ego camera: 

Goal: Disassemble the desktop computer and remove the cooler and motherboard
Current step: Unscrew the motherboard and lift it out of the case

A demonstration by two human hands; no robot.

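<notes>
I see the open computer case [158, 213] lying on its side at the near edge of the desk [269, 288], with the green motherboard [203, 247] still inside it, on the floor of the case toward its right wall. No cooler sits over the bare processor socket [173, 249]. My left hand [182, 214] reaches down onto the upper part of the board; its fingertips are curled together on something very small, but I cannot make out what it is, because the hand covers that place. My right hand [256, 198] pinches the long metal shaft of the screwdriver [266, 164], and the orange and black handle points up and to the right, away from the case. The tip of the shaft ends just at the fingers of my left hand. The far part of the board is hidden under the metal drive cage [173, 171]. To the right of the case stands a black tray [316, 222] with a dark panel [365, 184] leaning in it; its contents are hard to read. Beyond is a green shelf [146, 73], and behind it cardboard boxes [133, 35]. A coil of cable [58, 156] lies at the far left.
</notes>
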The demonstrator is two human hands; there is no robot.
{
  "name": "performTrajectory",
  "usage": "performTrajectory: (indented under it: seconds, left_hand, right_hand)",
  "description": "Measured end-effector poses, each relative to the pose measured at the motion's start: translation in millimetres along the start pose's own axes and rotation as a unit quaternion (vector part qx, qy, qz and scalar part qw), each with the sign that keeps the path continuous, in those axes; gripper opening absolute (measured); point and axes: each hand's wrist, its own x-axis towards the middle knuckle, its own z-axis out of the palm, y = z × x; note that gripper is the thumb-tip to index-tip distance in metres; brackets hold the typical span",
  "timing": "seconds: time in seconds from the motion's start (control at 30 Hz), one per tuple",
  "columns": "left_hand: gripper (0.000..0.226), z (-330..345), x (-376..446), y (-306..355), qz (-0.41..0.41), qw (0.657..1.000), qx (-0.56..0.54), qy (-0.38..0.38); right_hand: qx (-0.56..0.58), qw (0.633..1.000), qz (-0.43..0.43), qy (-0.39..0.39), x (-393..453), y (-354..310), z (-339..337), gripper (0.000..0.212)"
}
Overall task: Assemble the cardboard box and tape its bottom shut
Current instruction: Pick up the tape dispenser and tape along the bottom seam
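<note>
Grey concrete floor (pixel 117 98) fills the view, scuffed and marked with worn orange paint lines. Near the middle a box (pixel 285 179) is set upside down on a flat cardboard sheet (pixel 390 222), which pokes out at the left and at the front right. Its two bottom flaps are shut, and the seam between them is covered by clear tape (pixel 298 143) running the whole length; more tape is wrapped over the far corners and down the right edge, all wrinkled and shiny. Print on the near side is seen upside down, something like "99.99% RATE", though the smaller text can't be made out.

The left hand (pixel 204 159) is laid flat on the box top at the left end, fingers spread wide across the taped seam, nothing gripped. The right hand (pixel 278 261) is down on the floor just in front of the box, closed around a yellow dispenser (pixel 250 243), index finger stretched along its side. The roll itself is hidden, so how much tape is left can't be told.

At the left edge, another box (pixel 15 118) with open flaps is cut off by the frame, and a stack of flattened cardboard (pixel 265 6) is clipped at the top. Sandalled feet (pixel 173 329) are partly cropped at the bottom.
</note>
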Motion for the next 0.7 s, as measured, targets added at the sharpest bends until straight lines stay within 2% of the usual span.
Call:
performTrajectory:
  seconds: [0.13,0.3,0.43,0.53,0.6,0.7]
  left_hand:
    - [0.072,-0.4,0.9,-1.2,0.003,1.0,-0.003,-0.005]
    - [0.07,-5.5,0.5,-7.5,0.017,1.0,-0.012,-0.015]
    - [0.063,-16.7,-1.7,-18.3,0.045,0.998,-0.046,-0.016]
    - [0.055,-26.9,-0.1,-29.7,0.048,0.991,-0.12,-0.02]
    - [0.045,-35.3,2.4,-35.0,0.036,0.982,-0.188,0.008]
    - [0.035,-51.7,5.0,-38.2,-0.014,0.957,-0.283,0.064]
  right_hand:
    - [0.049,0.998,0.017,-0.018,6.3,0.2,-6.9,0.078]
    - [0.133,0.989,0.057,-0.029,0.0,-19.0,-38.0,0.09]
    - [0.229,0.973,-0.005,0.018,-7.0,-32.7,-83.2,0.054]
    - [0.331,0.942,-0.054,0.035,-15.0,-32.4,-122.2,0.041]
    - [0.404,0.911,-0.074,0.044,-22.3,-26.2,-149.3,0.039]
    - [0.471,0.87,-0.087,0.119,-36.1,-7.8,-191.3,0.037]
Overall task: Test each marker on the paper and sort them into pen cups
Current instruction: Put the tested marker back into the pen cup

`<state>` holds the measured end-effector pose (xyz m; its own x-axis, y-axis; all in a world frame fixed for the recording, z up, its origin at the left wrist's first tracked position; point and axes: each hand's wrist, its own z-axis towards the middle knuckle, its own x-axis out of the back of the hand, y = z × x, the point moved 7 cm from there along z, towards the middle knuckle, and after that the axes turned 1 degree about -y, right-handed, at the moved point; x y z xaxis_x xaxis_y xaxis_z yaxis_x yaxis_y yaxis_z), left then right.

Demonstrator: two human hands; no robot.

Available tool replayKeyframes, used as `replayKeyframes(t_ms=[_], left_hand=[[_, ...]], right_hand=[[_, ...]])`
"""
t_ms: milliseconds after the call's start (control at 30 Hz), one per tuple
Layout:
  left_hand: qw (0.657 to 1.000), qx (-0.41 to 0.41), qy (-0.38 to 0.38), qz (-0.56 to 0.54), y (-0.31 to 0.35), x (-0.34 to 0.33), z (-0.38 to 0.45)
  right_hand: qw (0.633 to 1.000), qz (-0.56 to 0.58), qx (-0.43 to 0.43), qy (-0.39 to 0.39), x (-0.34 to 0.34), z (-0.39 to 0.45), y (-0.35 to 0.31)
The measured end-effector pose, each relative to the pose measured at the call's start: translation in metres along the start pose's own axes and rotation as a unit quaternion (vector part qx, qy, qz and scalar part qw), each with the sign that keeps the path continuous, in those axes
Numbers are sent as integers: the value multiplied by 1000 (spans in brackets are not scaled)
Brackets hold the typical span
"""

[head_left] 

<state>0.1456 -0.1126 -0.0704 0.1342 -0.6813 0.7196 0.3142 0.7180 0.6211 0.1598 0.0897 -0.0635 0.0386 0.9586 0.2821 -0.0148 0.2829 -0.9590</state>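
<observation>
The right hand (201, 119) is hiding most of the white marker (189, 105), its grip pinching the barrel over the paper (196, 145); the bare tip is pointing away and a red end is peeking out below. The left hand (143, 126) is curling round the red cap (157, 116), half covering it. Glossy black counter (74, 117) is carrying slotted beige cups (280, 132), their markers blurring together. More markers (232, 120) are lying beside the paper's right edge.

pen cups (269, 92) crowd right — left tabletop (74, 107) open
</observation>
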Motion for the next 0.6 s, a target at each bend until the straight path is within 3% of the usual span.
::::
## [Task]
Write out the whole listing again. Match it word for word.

## [Response for this exercise]
ego camera: 

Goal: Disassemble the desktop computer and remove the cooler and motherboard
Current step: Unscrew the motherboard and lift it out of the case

A demonstration by two human hands; no robot.

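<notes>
I see the open computer case [158, 213] lying on its side at the near edge of the desk [269, 288], with the green motherboard [203, 247] still inside it, on the floor of the case toward its right wall. No cooler sits over the bare processor socket [173, 249]. My left hand [182, 214] reaches down onto the upper part of the board; its fingertips are curled together on something very small, but I cannot make out what it is, because the hand covers that place. My right hand [256, 198] pinches the long metal shaft of the screwdriver [266, 164], and the orange and black handle points up and to the right, away from the case. The tip of the shaft ends just at the fingers of my left hand. The far part of the board is hidden under the metal drive cage [173, 171]. To the right of the case stands a black tray [316, 222] with a dark panel [365, 184] leaning in it; its contents are hard to read. Beyond is a green shelf [146, 73], and behind it cardboard boxes [133, 35]. A coil of cable [58, 156] lies at the far left.
</notes>
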The demonstrator is two human hands; there is no robot.
{
  "name": "performTrajectory",
  "usage": "performTrajectory: (indented under it: seconds, left_hand, right_hand)",
  "description": "Measured end-effector poses, each relative to the pose measured at the motion's start: translation in millimetres along the start pose's own axes and rotation as a unit quaternion (vector part qx, qy, qz and scalar part qw), each with the sign that keeps the path continuous, in those axes; gripper opening absolute (measured); point and axes: each hand's wrist, its own x-axis towards the middle knuckle, its own z-axis out of the palm, y = z × x; note that gripper is the thumb-tip to index-tip distance in metres; brackets hold the typical span",
  "timing": "seconds: time in seconds from the motion's start (control at 30 Hz), one per tuple",
  "columns": "left_hand: gripper (0.000..0.226), z (-330..345), x (-376..446), y (-306..355), qz (-0.41..0.41), qw (0.657..1.000), qx (-0.56..0.54), qy (-0.38..0.38); right_hand: qx (-0.56..0.58), qw (0.633..1.000), qz (-0.43..0.43), qy (-0.39..0.39), x (-393..453), y (-354..310), z (-339..337), gripper (0.000..0.212)"
}
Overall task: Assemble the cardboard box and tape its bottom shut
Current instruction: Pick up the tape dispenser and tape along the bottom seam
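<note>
Grey concrete floor (pixel 117 98) fills the view, scuffed and marked with worn orange paint lines. Near the middle a box (pixel 285 179) is set upside down on a flat cardboard sheet (pixel 390 222), which pokes out at the left and at the front right. Its two bottom flaps are shut, and the seam between them is covered by clear tape (pixel 298 143) running the whole length; more tape is wrapped over the far corners and down the right edge, all wrinkled and shiny. Print on the near side is seen upside down, something like "99.99% RATE", though the smaller text can't be made out.

The left hand (pixel 204 159) is laid flat on the box top at the left end, fingers spread wide across the taped seam, nothing gripped. The right hand (pixel 278 261) is down on the floor just in front of the box, closed around a yellow dispenser (pixel 250 243), index finger stretched along its side. The roll itself is hidden, so how much tape is left can't be told.

At the left edge, another box (pixel 15 118) with open flaps is cut off by the frame, and a stack of flattened cardboard (pixel 265 6) is clipped at the top. Sandalled feet (pixel 173 329) are partly cropped at the bottom.
</note>
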Motion for the next 0.7 s, as measured, targets added at the sharpest bends until straight lines stay within 2% of the usual span.
Call:
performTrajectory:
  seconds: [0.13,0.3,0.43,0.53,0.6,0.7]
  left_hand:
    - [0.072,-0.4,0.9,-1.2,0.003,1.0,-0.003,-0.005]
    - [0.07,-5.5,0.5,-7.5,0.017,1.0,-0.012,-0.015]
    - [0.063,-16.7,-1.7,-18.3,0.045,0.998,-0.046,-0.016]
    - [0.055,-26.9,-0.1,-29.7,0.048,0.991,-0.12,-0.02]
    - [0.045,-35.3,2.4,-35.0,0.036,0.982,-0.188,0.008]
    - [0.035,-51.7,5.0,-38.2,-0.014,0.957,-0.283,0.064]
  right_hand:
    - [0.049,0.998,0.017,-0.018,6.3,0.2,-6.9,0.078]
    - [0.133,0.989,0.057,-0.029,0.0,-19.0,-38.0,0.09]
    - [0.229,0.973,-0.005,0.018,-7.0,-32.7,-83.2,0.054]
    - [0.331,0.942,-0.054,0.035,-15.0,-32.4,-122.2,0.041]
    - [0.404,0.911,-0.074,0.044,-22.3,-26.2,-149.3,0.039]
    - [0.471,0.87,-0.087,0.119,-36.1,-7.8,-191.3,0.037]
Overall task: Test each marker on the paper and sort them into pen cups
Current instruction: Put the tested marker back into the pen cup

`<state>` holds the measured end-effector pose (xyz m; its own x-axis, y-axis; all in a world frame fixed for the recording, z up, its origin at the left wrist's first tracked position; point and axes: each hand's wrist, its own z-axis towards the middle knuckle, its own x-axis out of the back of the hand, y = z × x, the point moved 7 cm from there along z, towards the middle knuckle, and after that the axes turned 1 degree about -y, right-handed, at the moved point; x y z xaxis_x xaxis_y xaxis_z yaxis_x yaxis_y yaxis_z), left then right.

Demonstrator: two human hands; no robot.

Available tool replayKeyframes, used as `replayKeyframes(t_ms=[_], left_hand=[[_, ...]], right_hand=[[_, ...]])`
"""
t_ms: milliseconds after the call's start (control at 30 Hz), one per tuple
Layout:
  left_hand: qw (0.657 to 1.000), qx (-0.41 to 0.41), qy (-0.38 to 0.38), qz (-0.56 to 0.54), y (-0.31 to 0.35), x (-0.34 to 0.33), z (-0.38 to 0.45)
  right_hand: qw (0.633 to 1.000), qz (-0.56 to 0.58), qx (-0.43 to 0.43), qy (-0.39 to 0.39), x (-0.34 to 0.34), z (-0.39 to 0.45), y (-0.35 to 0.31)
The measured end-effector pose, each relative to the pose measured at the call's start: translation in metres along the start pose's own axes and rotation as a unit quaternion (vector part qx, qy, qz and scalar part qw), each with the sign that keeps the path continuous, in those axes
Numbers are sent as integers: the value multiplied by 1000 (spans in brackets are not scaled)
Brackets hold the typical span
"""

[head_left] 

<state>0.1456 -0.1126 -0.0704 0.1342 -0.6813 0.7196 0.3142 0.7180 0.6211 0.1598 0.0897 -0.0635 0.0386 0.9586 0.2821 -0.0148 0.2829 -0.9590</state>
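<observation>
The right hand (201, 119) is hiding most of the white marker (189, 105), its grip pinching the barrel over the paper (196, 145); the bare tip is pointing away and a red end is peeking out below. The left hand (143, 126) is curling round the red cap (157, 116), half covering it. Glossy black counter (74, 117) is carrying slotted beige cups (280, 132), their markers blurring together. More markers (232, 120) are lying beside the paper's right edge.

pen cups (269, 92) crowd right — left tabletop (74, 107) open
</observation>
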Motion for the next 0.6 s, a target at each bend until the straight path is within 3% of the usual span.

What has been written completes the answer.